A Associação de Estabelecimentos de Ensino Particular e Cooperativo (AEEP) acredita que seria um “passo importante” deixar os colégios contratar as pessoas que “entendem que devem lecionar as disciplinas” independentemente da sua área científica, disse o presidente da AEEP, que vai apresentar esta ideia aos deputados da Comissão de Educação e Ciência.
No âmbito do processo de revisão do Estatuto da Carreira Docente (ECD), a AEEP propõe que os privados possam contratar livremente, cabendo ao diretor pedagógico decidir quem tem mais perfil para dar aulas, disse à Lusa Rodrigo Queiroz e Melo, explicando que poderiam ser contratados licenciados pré-bolonha ou pessoas com mestrados pós-bolonha.
Desta forma, um licenciado em Ciência Política podia dar aulas de História ou de Economia, um psicólogo poderia ser “um ótimo professor de 1.º ciclo” e uma pessoa formada em Filosofia ou Sociologia poderia ensinar Português.
Segundo Rodrigo Queiroz e Melo, os colégios não arriscariam contratar pessoas sem capacidade para dar aulas, sob pena de perder os alunos: “Se um professor não tiver competência necessária, os pais escolhem outra escola”, afirmou, considerando que existe “uma regulação da qualidade pelas famílias que não existe no Estado, porque no Estado as pessoas não podem sair no dia seguinte”.
A proposta da AEEP passa assim pela autonomia para contratar e posterior responsabilidade dos colégios em garantir a formação de quem não tem habilitação para o ensino.
“Não nos parece que as Instituições de Ensino Superior (IES) tenham o monopólio da boa formação de professores”, disse Rodrigo Queiroz e Melo, acreditando que este modelo poderá “trazer novas perspetivas e talentos para as escolas”.

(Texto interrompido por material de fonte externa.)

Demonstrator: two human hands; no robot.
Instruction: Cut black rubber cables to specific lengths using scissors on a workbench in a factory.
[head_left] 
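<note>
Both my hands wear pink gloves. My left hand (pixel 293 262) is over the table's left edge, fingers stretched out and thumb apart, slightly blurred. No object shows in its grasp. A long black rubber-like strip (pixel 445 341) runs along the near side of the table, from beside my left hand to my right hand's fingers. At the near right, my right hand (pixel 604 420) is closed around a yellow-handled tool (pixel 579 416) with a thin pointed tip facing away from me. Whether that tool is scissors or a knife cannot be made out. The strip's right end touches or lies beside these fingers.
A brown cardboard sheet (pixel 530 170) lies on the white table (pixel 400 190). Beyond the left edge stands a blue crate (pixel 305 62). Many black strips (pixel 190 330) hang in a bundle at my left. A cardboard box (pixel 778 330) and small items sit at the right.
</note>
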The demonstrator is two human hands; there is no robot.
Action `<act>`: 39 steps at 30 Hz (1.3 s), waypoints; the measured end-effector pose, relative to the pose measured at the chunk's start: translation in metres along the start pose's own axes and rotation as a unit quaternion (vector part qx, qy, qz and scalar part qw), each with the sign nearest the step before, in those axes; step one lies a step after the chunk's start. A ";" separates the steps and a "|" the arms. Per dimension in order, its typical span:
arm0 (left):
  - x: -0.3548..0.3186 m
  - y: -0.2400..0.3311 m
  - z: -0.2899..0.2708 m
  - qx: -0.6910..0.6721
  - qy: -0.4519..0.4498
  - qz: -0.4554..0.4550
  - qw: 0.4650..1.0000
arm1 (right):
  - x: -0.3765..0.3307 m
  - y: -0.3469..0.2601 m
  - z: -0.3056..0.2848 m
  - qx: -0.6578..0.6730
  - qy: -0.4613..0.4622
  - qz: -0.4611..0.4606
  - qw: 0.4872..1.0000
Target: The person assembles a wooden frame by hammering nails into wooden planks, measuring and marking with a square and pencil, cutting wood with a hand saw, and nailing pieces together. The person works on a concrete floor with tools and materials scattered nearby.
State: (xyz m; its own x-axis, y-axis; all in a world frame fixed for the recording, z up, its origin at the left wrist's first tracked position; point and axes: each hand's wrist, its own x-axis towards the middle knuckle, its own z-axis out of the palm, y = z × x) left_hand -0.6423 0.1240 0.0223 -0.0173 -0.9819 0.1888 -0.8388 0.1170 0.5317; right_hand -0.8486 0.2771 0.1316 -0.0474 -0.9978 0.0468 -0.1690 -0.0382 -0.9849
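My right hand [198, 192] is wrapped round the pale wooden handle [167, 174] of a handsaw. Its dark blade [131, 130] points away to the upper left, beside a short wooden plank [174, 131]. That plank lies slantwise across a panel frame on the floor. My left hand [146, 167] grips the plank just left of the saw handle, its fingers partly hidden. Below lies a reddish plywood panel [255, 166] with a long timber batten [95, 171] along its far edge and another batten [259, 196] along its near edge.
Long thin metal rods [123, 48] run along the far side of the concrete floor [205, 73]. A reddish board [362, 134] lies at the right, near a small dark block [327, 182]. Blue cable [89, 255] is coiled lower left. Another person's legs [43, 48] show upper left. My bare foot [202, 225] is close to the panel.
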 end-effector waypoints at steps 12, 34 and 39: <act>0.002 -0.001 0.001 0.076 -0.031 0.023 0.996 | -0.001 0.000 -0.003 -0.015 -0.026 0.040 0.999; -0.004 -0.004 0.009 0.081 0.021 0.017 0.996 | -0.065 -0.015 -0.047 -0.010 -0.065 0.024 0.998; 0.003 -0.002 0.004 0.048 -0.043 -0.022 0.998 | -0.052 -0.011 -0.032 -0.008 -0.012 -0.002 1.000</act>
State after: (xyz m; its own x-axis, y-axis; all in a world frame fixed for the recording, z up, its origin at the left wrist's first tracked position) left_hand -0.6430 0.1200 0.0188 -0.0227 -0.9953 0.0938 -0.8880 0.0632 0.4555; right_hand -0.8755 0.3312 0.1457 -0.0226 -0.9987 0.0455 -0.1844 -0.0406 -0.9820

“Além disso, não há outra alternativa”, acrescentou, apontando para a estrutural falta de professores para dar resposta às necessidades das escolas um pouco por todo o país.
A proposta da AEEP já tinha sido apresentada na semana passada aos responsáveis do ministério da Educação, que quiseram ouvir a opinião da associação sobre o que precisa ser mudado no Estatuto da Carreira Docente (ECD).
Governo e sindicatos representativos de professores iniciaram no final do ano passado o processo negocial de revisão do ECD.
Rodrigo Queiroz e Melo saudou hoje a tutela por querer conhecer a posição da associação: “A participação da AEEP na negociação do ECD é um momento histórico”, disse.